EXERCISE DETAILS
Everything from the line containing "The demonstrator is" to the close of the listing below should be retyped exactly, and nothing before it.

DATA EXCERPT
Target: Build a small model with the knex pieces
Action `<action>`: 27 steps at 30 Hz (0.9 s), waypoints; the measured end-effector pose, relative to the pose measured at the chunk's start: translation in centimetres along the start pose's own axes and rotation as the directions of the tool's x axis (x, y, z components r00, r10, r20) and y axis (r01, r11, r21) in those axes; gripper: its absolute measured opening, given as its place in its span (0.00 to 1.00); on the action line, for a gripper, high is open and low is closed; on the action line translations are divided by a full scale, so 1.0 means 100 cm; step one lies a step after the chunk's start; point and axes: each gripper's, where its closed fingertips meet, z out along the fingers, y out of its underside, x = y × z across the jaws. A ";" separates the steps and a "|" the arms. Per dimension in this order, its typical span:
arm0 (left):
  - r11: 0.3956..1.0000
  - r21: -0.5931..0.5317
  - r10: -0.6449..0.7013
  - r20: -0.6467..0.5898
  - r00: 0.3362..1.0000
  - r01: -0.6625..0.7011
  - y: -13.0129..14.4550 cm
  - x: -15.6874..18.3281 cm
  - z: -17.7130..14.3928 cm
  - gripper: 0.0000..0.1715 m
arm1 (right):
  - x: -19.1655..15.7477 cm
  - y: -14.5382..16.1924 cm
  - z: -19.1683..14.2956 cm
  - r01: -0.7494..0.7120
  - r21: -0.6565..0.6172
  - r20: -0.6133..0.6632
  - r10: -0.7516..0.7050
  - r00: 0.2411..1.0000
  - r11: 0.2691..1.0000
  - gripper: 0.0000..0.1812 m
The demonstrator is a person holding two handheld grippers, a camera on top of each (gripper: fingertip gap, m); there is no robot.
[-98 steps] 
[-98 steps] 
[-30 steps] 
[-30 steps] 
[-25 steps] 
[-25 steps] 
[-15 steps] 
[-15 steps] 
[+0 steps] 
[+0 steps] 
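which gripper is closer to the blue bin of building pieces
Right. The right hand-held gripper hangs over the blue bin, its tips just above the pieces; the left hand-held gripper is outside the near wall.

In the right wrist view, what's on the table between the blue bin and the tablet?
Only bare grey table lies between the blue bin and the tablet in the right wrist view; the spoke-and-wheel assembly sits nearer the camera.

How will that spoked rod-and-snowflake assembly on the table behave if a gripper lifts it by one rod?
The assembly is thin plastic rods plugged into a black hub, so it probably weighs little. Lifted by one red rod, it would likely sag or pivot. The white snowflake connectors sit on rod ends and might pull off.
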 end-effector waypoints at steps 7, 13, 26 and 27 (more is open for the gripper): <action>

OUTPUT OF THE EXERCISE
The demonstrator is a person holding two handheld grippers, a camera on top of each (gripper: fingertip gap, m); there is no robot.
[-98 steps] 
[-98 steps] 
[-30 steps] 
[-30 steps] 
[-25 steps] 
[-25 steps] 
[-15 steps] 
[-15 steps] 
[+0 steps] 
[+0 steps] 
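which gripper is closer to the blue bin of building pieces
Right. The right hand-held gripper hangs over the blue bin, its tips just above the pieces; the left hand-held gripper is outside the near wall.

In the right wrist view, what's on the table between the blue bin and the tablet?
Only bare grey table lies between the blue bin and the tablet in the right wrist view; the spoke-and-wheel assembly sits nearer the camera.

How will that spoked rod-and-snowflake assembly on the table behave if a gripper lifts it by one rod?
The assembly is thin plastic rods plugged into a black hub, so it probably weighs little. Lifted by one red rod, it would likely sag or pivot. The white snowflake connectors sit on rod ends and might pull off.
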 end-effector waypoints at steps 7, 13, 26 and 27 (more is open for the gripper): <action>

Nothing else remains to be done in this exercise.